Il est différent de son homonyme de par sa quotidienneté. Pas de dernier repas, mais toujours un nouveau. Toujours le même. Les légumes sont bons, les fruits sont bons, les sauces légères mais affirmées, les pâtisseries fines et onctueuses, les viandes cuites quasi-scientifiquement, la compagnie est divertissante, intelligente, raffinée. Mais le con est damné, et ne peut saisir toutes ces nuances. Il reste centré sur lui, incapable de ne pas penser qu'à soi.
Lorsqu'il croque une belle poire, il pense au sucre malsain qui lui fera prendre du poids. Quand il mange une bonne soupe, il pense aux brûlures que le liquide pourra occasionner à la partie supérieure de son système digestif. Quand il pourrait se délecter d'un beau mille-feuille, il s'imagine mourir dans l'année d'un arrêt cardiaque causé par un trop plein de cholestérol. Quand il écoute une bonne histoire, une anecdote hilarante, il rage de ne pas être celui qui l'a racontée.
Quand il faut se lever de table, puis se coucher, il est seul. Personne ne l'accompagne. Quand il s'assoit à la table du petit-déjeuner, il est seul, personne ne l'attend. Alors il recommence. Son éternel dernier repas du con damné.
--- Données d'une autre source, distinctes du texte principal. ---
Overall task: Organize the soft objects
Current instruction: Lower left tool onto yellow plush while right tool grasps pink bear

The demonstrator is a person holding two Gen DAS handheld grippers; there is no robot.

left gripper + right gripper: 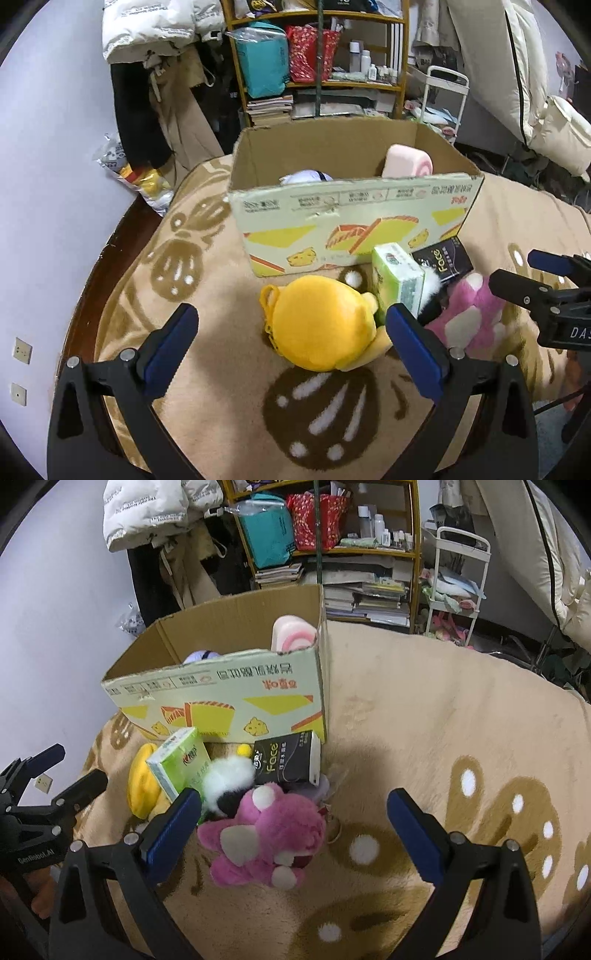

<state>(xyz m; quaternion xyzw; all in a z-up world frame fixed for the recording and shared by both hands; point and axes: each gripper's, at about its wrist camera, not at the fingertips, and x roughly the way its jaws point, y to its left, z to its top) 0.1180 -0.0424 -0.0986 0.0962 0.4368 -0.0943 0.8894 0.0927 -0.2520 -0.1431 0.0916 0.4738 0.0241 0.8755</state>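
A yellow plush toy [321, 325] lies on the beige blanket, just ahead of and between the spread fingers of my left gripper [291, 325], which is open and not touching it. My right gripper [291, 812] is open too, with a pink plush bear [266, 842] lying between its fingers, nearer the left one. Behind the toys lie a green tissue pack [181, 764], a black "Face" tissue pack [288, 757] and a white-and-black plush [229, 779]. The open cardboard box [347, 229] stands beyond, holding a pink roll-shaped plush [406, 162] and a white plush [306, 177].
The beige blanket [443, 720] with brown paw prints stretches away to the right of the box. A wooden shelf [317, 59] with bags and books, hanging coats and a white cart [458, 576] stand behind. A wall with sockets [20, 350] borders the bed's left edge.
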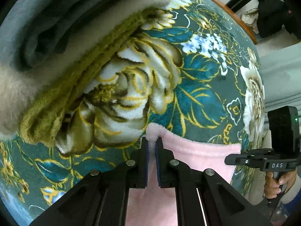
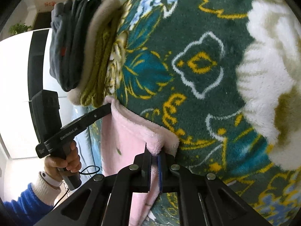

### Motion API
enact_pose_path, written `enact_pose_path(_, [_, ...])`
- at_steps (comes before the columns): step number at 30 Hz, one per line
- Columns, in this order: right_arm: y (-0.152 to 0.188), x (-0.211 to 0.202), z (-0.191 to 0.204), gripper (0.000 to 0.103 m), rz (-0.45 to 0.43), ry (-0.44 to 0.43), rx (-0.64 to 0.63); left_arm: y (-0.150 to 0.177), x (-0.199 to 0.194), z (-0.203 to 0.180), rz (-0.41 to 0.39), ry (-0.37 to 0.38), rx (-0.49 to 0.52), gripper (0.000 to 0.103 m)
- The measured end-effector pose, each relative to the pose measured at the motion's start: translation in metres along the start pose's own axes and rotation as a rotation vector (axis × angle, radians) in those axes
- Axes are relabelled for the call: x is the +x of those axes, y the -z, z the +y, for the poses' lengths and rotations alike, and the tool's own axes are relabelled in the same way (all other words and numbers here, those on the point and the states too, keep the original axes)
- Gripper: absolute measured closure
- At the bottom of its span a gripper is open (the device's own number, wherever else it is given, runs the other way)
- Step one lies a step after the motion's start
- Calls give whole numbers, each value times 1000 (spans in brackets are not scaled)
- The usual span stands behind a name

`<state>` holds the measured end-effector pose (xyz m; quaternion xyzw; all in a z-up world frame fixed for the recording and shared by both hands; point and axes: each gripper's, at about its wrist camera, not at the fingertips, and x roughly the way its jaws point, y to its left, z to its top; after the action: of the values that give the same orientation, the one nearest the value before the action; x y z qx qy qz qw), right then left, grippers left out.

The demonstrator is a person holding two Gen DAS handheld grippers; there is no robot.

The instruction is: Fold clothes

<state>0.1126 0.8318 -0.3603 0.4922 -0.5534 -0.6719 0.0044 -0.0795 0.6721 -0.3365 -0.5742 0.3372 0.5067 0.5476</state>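
A pink fleece garment [image 1: 197,154] hangs stretched between my two grippers over a green floral blanket [image 1: 197,86]. My left gripper [image 1: 152,141] is shut on one top corner of the pink garment. My right gripper [image 2: 155,155] is shut on the other top corner of the garment [image 2: 131,137]. The right gripper also shows in the left wrist view [image 1: 244,159] at the right edge of the cloth. The left gripper shows in the right wrist view [image 2: 105,110] at the far corner.
A stack of folded clothes [image 1: 56,56] lies on the blanket at the upper left: grey, beige and olive-green layers. It also shows in the right wrist view [image 2: 84,56]. A wooden edge [image 1: 235,17] runs behind the blanket.
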Motion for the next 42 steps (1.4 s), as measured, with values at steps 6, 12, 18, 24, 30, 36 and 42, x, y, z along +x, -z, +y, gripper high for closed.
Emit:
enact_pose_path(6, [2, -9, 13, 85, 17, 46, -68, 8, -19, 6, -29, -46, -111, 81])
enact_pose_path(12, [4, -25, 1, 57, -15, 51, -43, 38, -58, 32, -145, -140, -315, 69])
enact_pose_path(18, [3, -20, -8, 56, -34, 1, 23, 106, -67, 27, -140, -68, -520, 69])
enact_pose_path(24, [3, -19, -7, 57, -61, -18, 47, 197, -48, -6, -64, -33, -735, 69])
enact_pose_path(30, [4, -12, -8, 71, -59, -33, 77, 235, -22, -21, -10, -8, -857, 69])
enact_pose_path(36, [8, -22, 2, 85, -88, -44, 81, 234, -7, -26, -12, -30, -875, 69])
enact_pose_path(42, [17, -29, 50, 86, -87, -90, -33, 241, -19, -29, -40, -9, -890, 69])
Lorsqu'il croque une belle poire, il pense au sucre malsain qui lui fera prendre du poids. Quand il mange une bonne soupe, il pense aux brûlures que le liquide pourra occasionner à la partie supérieure de son système digestif. Quand il pourrait se délecter d'un beau mille-feuille, il s'imagine mourir dans l'année d'un arrêt cardiaque causé par un trop plein de cholestérol. Quand il écoute une bonne histoire, une anecdote hilarante, il rage de ne pas être celui qui l'a racontée.
Quand il faut se lever de table, puis se coucher, il est seul. Personne ne l'accompagne. Quand il s'assoit à la table du petit-déjeuner, il est seul, personne ne l'attend. Alors il recommence. Son éternel dernier repas du con damné.